[D] Having trouble with Deep Q-learning on the OpenAI Gym Lunar Lander.
A few months ago I spent some time trying to learn deep reinforcement learning, and became obsessed with the OpenAI Gym Lunar Lander environment. I ended up doing KNN on memory (as in, “memory replay”), and I got some intelligent behavior out of the lander, but it was far from perfect (and yes, I know KNN is not “deep learning”, but I used what I understood). Recently I took another shot at it using deep Q-learning with neural networks, but I’m having even less success than before.
I wanted to ask about, what I believe to be, a major contributor to my difficulties.
In Deep Q-Learning you have a neural networks that will be used to approximate
Q(s, a) which is the value of action
a in state
s, or rather, the value you can expect to obtain in the long run after taking action
a in state
s. We can also say that the value of a state is
V(s) = Q(s, maximizing_a), meaning the value of a state is the value of choosing the optimal action in that state.

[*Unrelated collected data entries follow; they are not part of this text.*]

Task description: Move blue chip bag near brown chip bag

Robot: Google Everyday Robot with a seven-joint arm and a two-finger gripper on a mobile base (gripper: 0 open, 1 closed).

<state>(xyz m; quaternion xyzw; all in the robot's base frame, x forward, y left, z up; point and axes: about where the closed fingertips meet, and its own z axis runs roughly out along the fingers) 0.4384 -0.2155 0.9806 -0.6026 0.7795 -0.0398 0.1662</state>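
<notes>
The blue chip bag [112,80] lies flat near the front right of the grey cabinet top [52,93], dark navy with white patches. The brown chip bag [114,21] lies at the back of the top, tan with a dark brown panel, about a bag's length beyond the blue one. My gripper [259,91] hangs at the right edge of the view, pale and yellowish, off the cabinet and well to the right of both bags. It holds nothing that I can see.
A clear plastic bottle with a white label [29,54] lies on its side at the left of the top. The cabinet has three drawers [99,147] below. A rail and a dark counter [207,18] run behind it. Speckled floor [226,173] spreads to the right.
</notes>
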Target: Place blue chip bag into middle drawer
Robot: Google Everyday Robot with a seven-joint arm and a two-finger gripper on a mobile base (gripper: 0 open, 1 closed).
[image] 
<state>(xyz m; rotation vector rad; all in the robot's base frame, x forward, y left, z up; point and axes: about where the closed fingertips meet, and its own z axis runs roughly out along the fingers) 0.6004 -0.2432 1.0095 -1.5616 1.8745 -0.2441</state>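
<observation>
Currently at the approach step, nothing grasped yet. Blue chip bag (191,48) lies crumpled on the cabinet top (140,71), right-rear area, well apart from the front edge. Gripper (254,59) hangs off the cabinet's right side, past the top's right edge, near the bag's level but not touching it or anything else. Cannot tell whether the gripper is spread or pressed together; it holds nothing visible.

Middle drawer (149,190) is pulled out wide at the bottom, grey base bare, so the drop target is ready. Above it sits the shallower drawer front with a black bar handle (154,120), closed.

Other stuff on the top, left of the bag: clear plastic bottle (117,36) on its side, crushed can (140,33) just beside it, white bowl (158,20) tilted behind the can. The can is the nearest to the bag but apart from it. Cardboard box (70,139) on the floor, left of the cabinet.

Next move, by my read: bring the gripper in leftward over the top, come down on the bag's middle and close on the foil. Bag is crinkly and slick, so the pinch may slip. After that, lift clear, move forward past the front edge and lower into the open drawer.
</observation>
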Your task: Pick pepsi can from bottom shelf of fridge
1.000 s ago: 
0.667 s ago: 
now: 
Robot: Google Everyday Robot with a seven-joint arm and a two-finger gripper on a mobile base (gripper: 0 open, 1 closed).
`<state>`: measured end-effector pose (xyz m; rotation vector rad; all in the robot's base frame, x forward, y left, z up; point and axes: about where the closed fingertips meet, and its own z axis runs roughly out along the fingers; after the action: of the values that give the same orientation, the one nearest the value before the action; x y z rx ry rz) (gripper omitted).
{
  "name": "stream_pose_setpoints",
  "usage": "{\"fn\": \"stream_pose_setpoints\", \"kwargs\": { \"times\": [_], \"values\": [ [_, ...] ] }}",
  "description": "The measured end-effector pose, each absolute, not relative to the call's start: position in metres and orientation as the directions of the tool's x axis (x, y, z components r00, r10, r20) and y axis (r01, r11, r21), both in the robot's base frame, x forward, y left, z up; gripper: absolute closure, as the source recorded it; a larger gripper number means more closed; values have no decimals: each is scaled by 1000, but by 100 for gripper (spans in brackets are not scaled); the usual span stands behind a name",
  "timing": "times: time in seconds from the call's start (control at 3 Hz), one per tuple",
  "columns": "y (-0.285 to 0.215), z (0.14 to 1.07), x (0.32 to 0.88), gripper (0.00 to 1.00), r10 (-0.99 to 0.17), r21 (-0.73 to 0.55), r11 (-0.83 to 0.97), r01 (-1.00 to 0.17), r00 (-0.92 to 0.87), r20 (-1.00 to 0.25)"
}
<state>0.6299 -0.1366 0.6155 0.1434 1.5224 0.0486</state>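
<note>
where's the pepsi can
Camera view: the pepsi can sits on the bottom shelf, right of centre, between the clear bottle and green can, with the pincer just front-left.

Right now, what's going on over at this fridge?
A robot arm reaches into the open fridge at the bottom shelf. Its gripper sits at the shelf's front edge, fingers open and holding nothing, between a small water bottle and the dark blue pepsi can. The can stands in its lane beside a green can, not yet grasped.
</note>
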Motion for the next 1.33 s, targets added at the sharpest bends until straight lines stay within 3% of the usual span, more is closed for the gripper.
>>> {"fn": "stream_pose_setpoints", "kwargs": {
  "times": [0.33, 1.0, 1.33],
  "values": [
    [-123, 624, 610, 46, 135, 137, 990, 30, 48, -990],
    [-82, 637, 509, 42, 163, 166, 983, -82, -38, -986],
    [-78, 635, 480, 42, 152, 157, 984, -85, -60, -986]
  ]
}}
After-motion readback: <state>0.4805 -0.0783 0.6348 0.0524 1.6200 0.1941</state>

As far as I understand, deep Q-learning revolves around the
Q(s, a) = r + V(s') equation, meaning the long term expected value of a state and action are simply the immediate reward, plus the expected value of the next state. In deep Q-learning you basically turn this equation into training data and train your neural network on it.
My problem is that
Q predicts action values like this:
Float32[-32.5629, -32.8037, -32.6016, -32.5938] (There are 4 possible actions at each step in the lunar lander environment.)

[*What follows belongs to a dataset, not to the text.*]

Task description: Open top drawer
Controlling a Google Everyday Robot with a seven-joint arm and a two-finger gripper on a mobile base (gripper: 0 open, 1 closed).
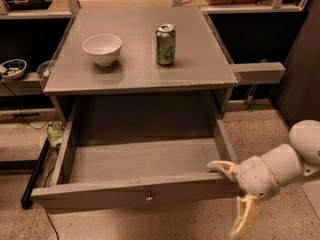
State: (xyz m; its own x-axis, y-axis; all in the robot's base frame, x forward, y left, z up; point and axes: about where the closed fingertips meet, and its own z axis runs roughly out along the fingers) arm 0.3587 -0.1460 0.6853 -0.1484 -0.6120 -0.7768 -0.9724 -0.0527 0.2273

Q seems to understand [correctly] that it really doesn’t matter much what I do for a single step in the lander environment. A single action barely changes the situation at all, so the expected values of all actions are very very close. I don’t think my neural network is able to make such a subtle distinction between which action is best, because any single action has a very very small effect. This is especially troublesome because, again,
Q is correct, there really isn’t much difference between the actions at a single step, so I can’t just “fix”
Q, because it’s already working, but it will never be 100% correct since it’s just a function approximator.
So what do I do? Do I throw more parameters at it? Do I train it another way? Any suggestions?